_Exercise requirements_
Please restate the following records word for word.

_Provided information_
>>>
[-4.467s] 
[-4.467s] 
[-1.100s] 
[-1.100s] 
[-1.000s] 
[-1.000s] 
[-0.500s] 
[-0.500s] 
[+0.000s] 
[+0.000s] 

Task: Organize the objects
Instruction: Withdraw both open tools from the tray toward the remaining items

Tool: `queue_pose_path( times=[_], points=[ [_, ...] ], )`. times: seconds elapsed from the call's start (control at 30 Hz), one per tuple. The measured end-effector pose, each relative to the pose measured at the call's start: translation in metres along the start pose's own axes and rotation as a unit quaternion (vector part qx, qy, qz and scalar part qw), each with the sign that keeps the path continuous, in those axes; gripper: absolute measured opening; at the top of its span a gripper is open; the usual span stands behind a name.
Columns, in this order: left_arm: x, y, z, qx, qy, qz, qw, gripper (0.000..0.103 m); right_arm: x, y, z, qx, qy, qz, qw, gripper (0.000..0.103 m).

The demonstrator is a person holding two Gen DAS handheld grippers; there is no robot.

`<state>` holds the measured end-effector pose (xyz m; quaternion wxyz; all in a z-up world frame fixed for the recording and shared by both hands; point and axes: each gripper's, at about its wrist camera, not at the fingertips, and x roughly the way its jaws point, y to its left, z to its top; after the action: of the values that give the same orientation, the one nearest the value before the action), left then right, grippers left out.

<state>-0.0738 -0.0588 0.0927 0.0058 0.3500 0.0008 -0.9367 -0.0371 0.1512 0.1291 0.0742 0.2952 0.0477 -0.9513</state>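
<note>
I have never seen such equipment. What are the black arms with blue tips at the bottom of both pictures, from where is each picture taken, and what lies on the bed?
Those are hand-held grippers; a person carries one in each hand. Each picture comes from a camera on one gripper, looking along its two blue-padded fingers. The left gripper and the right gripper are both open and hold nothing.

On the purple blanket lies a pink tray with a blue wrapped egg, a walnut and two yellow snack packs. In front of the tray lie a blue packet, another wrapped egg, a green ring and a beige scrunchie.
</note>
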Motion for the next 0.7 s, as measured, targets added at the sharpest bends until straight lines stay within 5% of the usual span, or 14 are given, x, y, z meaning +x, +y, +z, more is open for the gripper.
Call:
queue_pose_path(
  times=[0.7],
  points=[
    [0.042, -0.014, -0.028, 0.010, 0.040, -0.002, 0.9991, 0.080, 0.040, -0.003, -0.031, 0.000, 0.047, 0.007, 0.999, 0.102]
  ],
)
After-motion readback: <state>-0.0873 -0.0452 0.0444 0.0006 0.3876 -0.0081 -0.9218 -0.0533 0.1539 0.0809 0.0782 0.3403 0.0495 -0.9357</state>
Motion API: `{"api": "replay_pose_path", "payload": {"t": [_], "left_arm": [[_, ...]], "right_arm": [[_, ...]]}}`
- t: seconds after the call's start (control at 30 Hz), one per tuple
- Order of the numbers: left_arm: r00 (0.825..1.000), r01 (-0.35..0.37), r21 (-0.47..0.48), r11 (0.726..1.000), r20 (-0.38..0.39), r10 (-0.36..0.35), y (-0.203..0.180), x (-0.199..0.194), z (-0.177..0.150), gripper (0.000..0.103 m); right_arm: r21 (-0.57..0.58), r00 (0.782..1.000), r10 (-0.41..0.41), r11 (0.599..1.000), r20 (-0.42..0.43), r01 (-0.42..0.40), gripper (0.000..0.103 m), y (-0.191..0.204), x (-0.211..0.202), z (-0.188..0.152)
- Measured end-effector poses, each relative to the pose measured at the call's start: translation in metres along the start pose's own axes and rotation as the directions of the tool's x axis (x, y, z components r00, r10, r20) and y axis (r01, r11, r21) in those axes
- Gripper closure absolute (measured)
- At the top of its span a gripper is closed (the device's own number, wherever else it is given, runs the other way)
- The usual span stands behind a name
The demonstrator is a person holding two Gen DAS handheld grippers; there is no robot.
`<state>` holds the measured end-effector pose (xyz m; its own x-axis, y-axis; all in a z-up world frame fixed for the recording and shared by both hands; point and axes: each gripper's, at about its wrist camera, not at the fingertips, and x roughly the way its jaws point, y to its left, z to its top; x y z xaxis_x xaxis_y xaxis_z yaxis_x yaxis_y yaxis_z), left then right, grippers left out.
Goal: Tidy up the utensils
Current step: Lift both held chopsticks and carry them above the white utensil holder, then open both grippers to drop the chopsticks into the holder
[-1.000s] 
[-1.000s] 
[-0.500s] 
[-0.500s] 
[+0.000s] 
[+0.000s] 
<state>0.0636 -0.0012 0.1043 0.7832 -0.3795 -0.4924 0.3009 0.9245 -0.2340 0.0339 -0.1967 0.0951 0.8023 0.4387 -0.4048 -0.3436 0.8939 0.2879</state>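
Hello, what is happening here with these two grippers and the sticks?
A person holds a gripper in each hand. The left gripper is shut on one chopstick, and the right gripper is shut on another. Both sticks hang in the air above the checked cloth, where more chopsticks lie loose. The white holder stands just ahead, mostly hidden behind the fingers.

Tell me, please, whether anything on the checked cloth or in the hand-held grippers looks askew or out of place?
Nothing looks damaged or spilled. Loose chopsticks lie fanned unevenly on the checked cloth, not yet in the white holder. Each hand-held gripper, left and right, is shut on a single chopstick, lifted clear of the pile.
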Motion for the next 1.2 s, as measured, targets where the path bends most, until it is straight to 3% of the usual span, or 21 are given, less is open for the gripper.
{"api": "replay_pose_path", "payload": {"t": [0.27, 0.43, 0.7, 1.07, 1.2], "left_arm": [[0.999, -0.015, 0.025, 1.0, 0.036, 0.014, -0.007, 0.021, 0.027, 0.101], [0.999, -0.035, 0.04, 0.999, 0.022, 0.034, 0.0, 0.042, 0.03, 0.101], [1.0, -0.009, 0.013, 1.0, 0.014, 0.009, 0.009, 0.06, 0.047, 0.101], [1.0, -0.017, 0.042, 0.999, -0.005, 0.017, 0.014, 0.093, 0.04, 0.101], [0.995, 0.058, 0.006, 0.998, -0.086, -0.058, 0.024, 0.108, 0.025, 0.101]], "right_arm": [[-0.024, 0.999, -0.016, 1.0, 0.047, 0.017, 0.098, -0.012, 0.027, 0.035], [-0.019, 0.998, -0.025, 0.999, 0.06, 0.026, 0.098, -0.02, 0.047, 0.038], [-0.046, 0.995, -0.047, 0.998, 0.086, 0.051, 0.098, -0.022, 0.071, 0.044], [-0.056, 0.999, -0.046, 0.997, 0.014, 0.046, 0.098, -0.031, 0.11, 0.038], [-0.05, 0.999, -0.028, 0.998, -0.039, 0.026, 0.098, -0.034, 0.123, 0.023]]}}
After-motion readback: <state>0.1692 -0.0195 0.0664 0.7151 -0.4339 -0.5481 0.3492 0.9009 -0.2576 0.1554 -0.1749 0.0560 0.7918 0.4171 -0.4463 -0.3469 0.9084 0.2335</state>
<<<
_Task output_
[-4.467s] 
[-4.467s] 
[-1.100s] 
[-1.100s] 
[-1.000s] 
[-1.000s] 
[-0.500s] 
[-0.500s] 
[+0.000s] 
[+0.000s] 

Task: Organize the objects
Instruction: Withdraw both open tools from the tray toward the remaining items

Tool: `queue_pose_path( times=[_], points=[ [_, ...] ], )`. times: seconds elapsed from the call's start (control at 30 Hz), one per tuple. The measured end-effector pose, each relative to the pose measured at the call's start: translation in metres along the start pose's own axes and rotation as a unit quaternion (vector part qx, qy, qz and scalar part qw), each with the sign that keeps the path continuous, in those axes; gripper: absolute measured opening; at the top of its span a gripper is open; the usual span stands behind a name.
Columns, in this order: left_arm: x, y, z, qx, qy, qz, qw, gripper (0.000..0.103 m); right_arm: x, y, z, qx, qy, qz, qw, gripper (0.000..0.103 m).

The demonstrator is a person holding two Gen DAS handheld grippers; there is no robot.

`<state>` holds the measured end-effector pose (xyz m; quaternion wxyz; all in a z-up world frame fixed for the recording and shared by both hands; point and axes: each gripper's, at about its wrist camera, not at the fingertips, and x roughly the way its jaws point, y to its left, z to its top; after the action: of the values that give the same orientation, the one nearest the value before the action), left then right, grippers left out.

<state>-0.0738 -0.0588 0.0927 0.0058 0.3500 0.0008 -0.9367 -0.0371 0.1512 0.1291 0.0742 0.2952 0.0477 -0.9513</state>
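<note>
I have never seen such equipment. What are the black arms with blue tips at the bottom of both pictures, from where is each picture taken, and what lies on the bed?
Those are hand-held grippers; a person carries one in each hand. Each picture comes from a camera on one gripper, looking along its two blue-padded fingers. The left gripper and the right gripper are both open and hold nothing.

On the purple blanket lies a pink tray with a blue wrapped egg, a walnut and two yellow snack packs. In front of the tray lie a blue packet, another wrapped egg, a green ring and a beige scrunchie.
</note>
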Motion for the next 0.7 s, as measured, targets added at the sharpest bends until straight lines stay within 5% of the usual span, or 14 are given, x, y, z meaning +x, +y, +z, more is open for the gripper.
Call:
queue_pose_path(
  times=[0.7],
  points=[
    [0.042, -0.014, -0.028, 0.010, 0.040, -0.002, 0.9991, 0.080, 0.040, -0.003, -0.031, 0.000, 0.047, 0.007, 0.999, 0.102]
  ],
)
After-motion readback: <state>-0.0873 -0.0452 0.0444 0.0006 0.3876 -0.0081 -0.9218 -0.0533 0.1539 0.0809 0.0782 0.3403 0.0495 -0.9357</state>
Motion API: `{"api": "replay_pose_path", "payload": {"t": [_], "left_arm": [[_, ...]], "right_arm": [[_, ...]]}}`
- t: seconds after the call's start (control at 30 Hz), one per tuple
- Order of the numbers: left_arm: r00 (0.825..1.000), r01 (-0.35..0.37), r21 (-0.47..0.48), r11 (0.726..1.000), r20 (-0.38..0.39), r10 (-0.36..0.35), y (-0.203..0.180), x (-0.199..0.194), z (-0.177..0.150), gripper (0.000..0.103 m); right_arm: r21 (-0.57..0.58), r00 (0.782..1.000), r10 (-0.41..0.41), r11 (0.599..1.000), r20 (-0.42..0.43), r01 (-0.42..0.40), gripper (0.000..0.103 m), y (-0.191..0.204), x (-0.211..0.202), z (-0.188..0.152)
- Measured end-effector poses, each relative to the pose measured at the call's start: translation in metres along the start pose's own axes and rotation as the directions of the tool's x axis (x, y, z components r00, r10, r20) and y axis (r01, r11, r21) in those axes
- Gripper closure absolute (measured)
- At the top of its span a gripper is closed (the device's own number, wherever else it is given, runs the other way)
- The usual span stands behind a name
The demonstrator is a person holding two Gen DAS handheld grippers; there is no robot.
`<state>` holds the measured end-effector pose (xyz m; its own x-axis, y-axis; all in a z-up world frame fixed for the recording and shared by both hands; point and axes: each gripper's, at about its wrist camera, not at the fingertips, and x roughly the way its jaws point, y to its left, z to its top; x y z xaxis_x xaxis_y xaxis_z yaxis_x yaxis_y yaxis_z), left then right, grippers left out.
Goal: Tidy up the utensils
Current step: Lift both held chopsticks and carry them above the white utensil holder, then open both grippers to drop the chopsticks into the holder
[-1.000s] 
[-1.000s] 
[-0.500s] 
[-0.500s] 
[+0.000s] 
[+0.000s] 
<state>0.0636 -0.0012 0.1043 0.7832 -0.3795 -0.4924 0.3009 0.9245 -0.2340 0.0339 -0.1967 0.0951 0.8023 0.4387 -0.4048 -0.3436 0.8939 0.2879</state>
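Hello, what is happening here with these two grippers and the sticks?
A person holds a gripper in each hand. The left gripper is shut on one chopstick, and the right gripper is shut on another. Both sticks hang in the air above the checked cloth, where more chopsticks lie loose. The white holder stands just ahead, mostly hidden behind the fingers.

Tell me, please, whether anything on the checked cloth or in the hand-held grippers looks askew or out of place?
Nothing looks damaged or spilled. Loose chopsticks lie fanned unevenly on the checked cloth, not yet in the white holder. Each hand-held gripper, left and right, is shut on a single chopstick, lifted clear of the pile.
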Motion for the next 1.2 s, as measured, targets where the path bends most, until it is straight to 3% of the usual span, or 21 are given, less is open for the gripper.
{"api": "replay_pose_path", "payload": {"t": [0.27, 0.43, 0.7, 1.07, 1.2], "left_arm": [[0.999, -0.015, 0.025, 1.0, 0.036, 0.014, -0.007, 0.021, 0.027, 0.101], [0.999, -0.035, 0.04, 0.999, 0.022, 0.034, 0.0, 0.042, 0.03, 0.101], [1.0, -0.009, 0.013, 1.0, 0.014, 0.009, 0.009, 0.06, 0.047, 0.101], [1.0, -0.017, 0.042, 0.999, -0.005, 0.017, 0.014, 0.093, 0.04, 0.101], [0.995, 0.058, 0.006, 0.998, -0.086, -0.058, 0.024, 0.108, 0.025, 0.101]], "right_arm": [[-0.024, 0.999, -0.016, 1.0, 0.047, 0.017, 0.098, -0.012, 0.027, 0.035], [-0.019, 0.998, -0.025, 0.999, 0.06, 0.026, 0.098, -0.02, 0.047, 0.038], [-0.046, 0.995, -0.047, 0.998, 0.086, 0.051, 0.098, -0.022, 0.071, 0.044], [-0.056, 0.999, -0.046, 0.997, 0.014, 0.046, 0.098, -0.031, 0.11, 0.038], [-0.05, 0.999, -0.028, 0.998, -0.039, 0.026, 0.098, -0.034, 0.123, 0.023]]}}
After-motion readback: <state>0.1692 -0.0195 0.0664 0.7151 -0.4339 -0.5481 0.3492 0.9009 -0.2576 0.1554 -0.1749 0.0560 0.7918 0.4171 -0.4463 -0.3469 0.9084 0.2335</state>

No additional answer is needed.